Jobs report bolsters Yellen’s caution on raising interest rates

THE AUGUST EMPLOYMENT REPORT, which showed fewer jobs created in the United States than expected, has given Federal Reserve Chair Janet Yellen ammunition to keep interest rates low for longer to help the domestic labor market heal. Above, she is shown speaking during a Senate Banking Committee hearing in Washington, D.C. in July. / BLOOMBERG NEWS PHOTO/ANDREW HARRER
THE AUGUST EMPLOYMENT REPORT, which showed fewer jobs created in the United States than expected, has given Federal Reserve Chair Janet Yellen ammunition to keep interest rates low for longer to help the domestic labor market heal. Above, she is shown speaking during a Senate Banking Committee hearing in Washington, D.C. in July. / BLOOMBERG NEWS PHOTO/ANDREW HARRER

(Updated, 12:35 p.m.)
WASHINGTON – Investors betting the Federal Reserve will accelerate its timetable for an interest-rate increase may have to think again after Friday’s jobs report.

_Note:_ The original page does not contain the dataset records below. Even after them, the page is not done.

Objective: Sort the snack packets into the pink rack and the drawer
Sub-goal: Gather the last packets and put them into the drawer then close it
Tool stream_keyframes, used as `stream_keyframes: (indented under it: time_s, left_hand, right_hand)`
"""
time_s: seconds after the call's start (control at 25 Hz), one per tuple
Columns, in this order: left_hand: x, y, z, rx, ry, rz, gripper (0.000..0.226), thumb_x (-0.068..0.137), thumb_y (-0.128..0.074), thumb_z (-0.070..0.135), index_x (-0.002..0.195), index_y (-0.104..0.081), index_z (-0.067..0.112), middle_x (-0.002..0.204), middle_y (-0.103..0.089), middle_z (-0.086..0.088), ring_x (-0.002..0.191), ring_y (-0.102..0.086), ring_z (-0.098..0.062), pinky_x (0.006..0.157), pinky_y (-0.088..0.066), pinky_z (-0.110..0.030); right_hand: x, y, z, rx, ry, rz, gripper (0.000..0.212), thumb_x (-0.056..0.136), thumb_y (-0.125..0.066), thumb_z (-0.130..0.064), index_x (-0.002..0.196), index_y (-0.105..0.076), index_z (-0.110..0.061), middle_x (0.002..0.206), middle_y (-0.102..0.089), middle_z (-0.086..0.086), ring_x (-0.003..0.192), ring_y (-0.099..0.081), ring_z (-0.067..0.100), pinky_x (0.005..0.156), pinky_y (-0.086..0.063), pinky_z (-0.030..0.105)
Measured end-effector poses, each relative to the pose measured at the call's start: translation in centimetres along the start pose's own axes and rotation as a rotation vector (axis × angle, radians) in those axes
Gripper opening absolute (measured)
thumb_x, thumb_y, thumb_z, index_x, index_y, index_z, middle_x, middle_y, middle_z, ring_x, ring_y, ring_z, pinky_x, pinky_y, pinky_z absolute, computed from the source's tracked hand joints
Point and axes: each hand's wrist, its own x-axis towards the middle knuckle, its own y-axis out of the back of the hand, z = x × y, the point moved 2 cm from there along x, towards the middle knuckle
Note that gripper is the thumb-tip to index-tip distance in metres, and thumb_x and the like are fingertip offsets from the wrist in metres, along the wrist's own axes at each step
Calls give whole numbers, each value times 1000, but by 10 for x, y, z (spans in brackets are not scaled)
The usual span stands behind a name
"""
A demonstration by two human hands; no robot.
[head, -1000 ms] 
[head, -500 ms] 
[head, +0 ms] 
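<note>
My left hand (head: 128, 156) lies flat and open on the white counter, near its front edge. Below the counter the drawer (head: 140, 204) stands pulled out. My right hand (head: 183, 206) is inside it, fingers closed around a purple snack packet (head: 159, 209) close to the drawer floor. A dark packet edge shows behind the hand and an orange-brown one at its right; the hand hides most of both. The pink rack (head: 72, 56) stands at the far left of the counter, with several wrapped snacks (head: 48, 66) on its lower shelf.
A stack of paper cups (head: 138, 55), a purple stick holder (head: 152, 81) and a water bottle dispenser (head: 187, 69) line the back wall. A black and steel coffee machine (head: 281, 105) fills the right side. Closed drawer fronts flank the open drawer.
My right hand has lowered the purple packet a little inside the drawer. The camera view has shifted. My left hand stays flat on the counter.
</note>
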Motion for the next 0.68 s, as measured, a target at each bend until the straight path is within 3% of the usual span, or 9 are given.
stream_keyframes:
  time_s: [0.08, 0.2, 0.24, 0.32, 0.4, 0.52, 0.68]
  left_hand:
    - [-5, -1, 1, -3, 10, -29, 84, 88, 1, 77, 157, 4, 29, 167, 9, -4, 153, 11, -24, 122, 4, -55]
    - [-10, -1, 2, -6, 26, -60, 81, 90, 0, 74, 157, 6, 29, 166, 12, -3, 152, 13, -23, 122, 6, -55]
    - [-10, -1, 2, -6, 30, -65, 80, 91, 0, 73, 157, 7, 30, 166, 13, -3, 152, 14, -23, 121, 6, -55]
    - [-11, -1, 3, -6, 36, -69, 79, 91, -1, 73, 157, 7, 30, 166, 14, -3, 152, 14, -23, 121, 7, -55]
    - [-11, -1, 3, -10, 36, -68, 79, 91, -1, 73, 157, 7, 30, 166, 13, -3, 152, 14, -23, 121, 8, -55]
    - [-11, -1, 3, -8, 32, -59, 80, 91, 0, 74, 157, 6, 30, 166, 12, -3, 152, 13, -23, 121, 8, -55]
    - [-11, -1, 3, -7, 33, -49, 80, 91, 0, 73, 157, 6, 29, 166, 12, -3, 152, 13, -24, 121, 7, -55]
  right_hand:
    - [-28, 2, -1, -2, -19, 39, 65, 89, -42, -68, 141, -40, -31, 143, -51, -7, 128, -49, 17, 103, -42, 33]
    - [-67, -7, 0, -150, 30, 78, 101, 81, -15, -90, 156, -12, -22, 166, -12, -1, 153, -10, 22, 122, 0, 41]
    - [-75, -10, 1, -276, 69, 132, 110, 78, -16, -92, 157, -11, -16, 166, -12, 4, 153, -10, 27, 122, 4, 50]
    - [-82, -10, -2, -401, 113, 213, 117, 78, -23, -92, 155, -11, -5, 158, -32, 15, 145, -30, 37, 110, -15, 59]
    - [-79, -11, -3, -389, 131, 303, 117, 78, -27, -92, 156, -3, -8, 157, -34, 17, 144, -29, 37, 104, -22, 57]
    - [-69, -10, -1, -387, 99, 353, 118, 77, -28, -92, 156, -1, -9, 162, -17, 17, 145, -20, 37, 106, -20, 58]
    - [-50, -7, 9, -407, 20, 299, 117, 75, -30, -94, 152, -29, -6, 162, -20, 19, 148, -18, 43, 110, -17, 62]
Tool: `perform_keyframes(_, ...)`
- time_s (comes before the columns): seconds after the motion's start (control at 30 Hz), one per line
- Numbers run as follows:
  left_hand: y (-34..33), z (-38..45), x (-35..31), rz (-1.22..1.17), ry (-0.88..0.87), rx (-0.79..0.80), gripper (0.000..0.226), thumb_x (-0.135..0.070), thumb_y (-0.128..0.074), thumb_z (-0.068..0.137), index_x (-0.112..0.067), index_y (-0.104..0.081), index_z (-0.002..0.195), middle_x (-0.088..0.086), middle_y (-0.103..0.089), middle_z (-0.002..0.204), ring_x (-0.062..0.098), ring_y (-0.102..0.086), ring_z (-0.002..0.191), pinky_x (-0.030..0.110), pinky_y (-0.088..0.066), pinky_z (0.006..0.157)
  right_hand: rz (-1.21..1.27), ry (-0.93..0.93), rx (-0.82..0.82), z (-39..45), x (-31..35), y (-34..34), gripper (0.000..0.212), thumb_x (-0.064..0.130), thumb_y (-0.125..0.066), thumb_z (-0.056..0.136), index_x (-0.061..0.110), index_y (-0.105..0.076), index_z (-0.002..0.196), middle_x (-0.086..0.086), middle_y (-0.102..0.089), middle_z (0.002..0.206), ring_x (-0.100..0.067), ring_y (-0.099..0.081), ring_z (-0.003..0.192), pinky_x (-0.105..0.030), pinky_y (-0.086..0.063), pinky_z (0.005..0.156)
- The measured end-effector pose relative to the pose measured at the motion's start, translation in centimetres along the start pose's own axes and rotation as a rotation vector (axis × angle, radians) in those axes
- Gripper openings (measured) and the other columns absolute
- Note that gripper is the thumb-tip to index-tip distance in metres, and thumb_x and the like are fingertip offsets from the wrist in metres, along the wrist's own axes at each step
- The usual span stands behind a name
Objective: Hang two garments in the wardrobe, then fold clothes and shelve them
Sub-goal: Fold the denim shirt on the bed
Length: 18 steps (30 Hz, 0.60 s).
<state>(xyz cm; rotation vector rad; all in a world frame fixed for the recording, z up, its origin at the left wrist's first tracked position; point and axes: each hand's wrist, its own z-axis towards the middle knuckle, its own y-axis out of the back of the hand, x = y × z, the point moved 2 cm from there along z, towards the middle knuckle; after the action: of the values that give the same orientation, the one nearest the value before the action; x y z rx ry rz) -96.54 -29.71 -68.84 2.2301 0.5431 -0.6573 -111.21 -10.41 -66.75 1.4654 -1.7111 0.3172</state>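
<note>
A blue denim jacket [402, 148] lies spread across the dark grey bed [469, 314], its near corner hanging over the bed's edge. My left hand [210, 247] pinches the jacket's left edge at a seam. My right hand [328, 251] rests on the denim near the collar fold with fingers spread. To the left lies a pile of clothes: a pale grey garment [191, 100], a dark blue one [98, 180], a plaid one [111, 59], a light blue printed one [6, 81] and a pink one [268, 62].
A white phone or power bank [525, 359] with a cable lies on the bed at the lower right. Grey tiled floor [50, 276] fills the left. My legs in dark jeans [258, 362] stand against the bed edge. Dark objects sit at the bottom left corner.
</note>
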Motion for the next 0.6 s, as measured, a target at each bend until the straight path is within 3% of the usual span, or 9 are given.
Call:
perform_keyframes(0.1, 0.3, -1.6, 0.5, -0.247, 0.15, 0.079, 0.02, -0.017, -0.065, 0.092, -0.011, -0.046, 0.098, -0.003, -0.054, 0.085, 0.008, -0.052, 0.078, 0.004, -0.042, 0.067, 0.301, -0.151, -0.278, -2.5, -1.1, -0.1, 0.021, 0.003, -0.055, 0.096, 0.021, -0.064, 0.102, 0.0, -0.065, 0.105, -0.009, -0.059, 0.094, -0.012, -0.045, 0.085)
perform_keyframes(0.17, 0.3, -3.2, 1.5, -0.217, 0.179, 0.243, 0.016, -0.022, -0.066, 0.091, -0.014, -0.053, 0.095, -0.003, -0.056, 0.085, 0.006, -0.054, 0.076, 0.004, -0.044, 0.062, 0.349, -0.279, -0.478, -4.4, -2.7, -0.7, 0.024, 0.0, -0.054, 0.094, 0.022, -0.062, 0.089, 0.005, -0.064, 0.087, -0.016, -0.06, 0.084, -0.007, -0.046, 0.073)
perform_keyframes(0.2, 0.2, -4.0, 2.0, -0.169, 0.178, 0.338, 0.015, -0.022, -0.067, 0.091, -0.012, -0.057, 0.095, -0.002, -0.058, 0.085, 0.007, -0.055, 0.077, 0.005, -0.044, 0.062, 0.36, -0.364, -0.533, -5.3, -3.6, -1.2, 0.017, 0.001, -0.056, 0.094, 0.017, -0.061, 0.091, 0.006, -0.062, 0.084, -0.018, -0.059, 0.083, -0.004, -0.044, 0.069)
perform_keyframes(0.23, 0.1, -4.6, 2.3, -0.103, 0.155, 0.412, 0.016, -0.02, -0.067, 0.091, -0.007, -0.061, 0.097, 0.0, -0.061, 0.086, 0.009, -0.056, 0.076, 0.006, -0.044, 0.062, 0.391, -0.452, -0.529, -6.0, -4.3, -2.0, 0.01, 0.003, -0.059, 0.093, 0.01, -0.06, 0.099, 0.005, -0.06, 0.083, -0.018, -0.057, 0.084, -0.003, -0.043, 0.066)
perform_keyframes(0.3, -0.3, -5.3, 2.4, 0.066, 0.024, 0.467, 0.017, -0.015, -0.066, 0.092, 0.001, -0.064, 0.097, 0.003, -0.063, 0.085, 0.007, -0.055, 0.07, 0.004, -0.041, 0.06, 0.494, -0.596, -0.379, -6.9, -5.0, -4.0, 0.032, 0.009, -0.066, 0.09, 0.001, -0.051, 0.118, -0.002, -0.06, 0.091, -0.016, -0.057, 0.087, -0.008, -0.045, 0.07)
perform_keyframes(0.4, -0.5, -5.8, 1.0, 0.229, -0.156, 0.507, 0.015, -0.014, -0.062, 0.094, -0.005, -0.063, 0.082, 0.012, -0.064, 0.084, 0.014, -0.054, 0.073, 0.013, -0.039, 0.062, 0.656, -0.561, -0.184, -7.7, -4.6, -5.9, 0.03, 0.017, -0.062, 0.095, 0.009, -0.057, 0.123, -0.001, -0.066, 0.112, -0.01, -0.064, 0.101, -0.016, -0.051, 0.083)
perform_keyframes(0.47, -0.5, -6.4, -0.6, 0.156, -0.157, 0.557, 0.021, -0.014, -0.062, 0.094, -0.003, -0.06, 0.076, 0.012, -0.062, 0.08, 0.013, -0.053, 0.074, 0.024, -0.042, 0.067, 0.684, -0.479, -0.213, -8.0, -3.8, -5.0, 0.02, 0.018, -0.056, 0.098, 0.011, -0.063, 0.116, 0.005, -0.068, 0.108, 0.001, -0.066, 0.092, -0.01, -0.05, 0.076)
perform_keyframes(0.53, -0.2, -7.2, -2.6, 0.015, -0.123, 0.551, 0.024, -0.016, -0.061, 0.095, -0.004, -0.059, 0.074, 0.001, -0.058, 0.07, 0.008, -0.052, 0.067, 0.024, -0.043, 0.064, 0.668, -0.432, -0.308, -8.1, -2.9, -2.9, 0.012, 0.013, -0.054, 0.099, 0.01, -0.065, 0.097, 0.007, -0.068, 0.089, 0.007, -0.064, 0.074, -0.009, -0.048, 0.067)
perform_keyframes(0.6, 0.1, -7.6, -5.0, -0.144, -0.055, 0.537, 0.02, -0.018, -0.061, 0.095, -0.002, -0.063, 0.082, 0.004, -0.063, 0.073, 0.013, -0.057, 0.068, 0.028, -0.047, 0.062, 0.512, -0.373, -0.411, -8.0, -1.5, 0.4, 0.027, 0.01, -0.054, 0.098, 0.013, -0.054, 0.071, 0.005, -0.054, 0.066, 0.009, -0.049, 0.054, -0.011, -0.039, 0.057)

Fed Chair Janet Yellen and colleagues urging patience in tightening policy got a boost from the surprisingly weak 142,000 increase in August payrolls reported by the Labor Department, economists said.

“It definitely takes the pressure off of Yellen,” Aneta Markowska, chief U.S. economist at Societe Generale SA in New York, said in a telephone interview. “It buys the markets and the dovish camp more time.”

The payrolls gain, which was smaller than the most pessimistic forecast in a Bloomberg survey of economists, supports Yellen’s view that “underutilization of labor resources still remains significant” even after the jobless rate fell faster than Fed officials expected. Friday’s report showed unemployment fell again, to 6.1 percent.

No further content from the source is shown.